俺は、親父さんの顔を見た。


なんとも言えない複雑な顔で、俺に首を横に振った。


その行動に何の意味があったのか、俺は一瞬で理解した。


解りたくもなかったけどな…。


されるがままに、再度振り向かせられる俺。


目の前にはまた、俯いた医師たちに囲まれた、白い姿の美月。


難しく例えていうなら、死を孕んだ暗くて冷たい空間…って感じかな。


目の前にあるその光景ってのがな、俺にとってまさに…完璧なまでの「絶望」だった。


俺はもう、どうすることもできなかった。


だってよ、俺だって今のお前らと同じどこにでもいるような、ただの高校生だぞ?


それが急に大好きな女の子…嫁さんが亡くなって、その子が死んだ姿で目の前に横たわってるなんてよ…。


ほんと、理解できねぇって。


だから俺は、わけもわからず眠ったままの美月の手を布団の中から探して、静かに握ってみたんだよ。
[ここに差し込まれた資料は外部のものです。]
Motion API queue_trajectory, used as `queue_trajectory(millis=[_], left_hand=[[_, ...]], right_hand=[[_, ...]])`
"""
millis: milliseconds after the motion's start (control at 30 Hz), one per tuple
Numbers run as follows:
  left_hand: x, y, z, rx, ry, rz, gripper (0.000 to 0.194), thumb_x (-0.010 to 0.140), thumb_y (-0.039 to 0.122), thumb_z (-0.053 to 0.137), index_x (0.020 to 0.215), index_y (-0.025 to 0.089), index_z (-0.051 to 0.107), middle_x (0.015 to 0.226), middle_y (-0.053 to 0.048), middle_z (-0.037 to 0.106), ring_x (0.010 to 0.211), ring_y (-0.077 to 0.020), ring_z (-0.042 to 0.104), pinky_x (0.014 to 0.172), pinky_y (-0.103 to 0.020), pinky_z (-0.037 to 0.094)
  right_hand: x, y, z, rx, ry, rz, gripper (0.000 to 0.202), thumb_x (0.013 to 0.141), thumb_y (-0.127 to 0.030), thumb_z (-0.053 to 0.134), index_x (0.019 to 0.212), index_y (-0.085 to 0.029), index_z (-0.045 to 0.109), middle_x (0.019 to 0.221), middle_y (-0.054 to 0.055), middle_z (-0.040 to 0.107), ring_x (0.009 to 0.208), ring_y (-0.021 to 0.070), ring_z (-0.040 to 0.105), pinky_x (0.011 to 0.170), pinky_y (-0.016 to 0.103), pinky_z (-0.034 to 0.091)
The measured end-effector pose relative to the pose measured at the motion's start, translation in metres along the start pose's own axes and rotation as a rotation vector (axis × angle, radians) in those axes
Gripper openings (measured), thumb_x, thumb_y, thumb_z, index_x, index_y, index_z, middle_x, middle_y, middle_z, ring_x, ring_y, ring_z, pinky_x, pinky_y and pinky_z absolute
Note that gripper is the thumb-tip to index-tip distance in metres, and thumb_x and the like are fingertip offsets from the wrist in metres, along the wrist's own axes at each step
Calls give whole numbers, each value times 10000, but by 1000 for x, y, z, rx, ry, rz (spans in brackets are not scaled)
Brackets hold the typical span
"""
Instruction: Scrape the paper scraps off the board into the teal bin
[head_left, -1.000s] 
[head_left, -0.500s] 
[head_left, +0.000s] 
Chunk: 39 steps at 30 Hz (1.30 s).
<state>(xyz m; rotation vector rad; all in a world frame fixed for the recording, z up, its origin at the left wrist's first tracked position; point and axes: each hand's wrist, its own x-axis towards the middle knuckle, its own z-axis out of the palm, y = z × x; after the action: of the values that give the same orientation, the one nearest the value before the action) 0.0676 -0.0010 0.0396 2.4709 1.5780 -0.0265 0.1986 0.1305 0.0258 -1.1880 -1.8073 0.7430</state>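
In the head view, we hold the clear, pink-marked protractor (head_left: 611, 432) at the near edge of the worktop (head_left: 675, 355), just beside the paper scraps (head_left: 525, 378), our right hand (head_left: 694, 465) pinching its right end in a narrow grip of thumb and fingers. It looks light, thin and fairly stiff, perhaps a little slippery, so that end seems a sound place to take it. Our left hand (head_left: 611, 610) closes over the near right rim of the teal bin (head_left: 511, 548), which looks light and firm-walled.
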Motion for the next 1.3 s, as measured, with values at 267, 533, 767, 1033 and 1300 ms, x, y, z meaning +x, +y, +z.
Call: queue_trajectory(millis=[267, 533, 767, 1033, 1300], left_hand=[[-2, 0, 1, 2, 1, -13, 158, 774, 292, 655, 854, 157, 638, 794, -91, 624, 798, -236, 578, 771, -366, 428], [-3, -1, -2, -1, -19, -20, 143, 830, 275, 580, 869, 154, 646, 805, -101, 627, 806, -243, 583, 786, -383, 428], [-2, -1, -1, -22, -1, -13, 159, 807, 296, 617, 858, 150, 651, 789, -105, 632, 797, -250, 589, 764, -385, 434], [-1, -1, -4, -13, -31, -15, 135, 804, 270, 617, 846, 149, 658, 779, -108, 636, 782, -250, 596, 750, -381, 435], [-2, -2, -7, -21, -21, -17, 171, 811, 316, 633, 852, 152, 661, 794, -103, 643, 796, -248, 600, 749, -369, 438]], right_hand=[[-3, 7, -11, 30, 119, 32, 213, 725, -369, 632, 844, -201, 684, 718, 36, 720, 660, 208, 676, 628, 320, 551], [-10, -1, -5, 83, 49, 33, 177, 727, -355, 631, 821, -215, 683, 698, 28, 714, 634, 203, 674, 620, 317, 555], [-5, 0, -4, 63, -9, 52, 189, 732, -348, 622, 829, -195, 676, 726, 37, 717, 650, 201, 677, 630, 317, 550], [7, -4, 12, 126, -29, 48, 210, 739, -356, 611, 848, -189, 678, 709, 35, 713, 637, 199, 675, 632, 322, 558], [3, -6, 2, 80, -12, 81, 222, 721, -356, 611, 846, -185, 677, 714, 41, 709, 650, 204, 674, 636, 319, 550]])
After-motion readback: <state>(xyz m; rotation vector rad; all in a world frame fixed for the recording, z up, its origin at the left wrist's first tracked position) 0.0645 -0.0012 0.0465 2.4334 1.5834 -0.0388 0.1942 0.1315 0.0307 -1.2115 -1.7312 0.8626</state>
そしたらなんかガサガサで、氷みてーに固くて、冷たくてな…。


それでも俺は、どうにか笑顔を振り絞って美月にそっと話しかけた。


「よく頑張ったな、美月…」


「疲れたろ?眠いだろ?」


「ほんと、ご苦労様…」って。


何度も、何度も。


綺麗な顔のまま全然起きてくれないし、まるでピクリとも動かなかった。


そんな美月の様子を見てたら俺、もうどうしたらいいのか分かんなくなって。


足も体ももうガタガタ震えてくるわ、だんだんと息苦しくなってくるわ。


んでよ、わけもわからないまま、思わず美月の頬に手を触れてみたんだ。


その瞬間、息が止まりそうになった。


突きつけられていた残酷な現実ってのを、どうやらもう受け入れるしかないんだな…って、その時ようやく理解した。


冷たかった…。


それになんか…美月の肌が骨みたいに硬くて、よく見たら唇が不気味なまでの紫色になってた。


もう…とてもじゃないけど、生きた人間の姿には見えなかったよ…。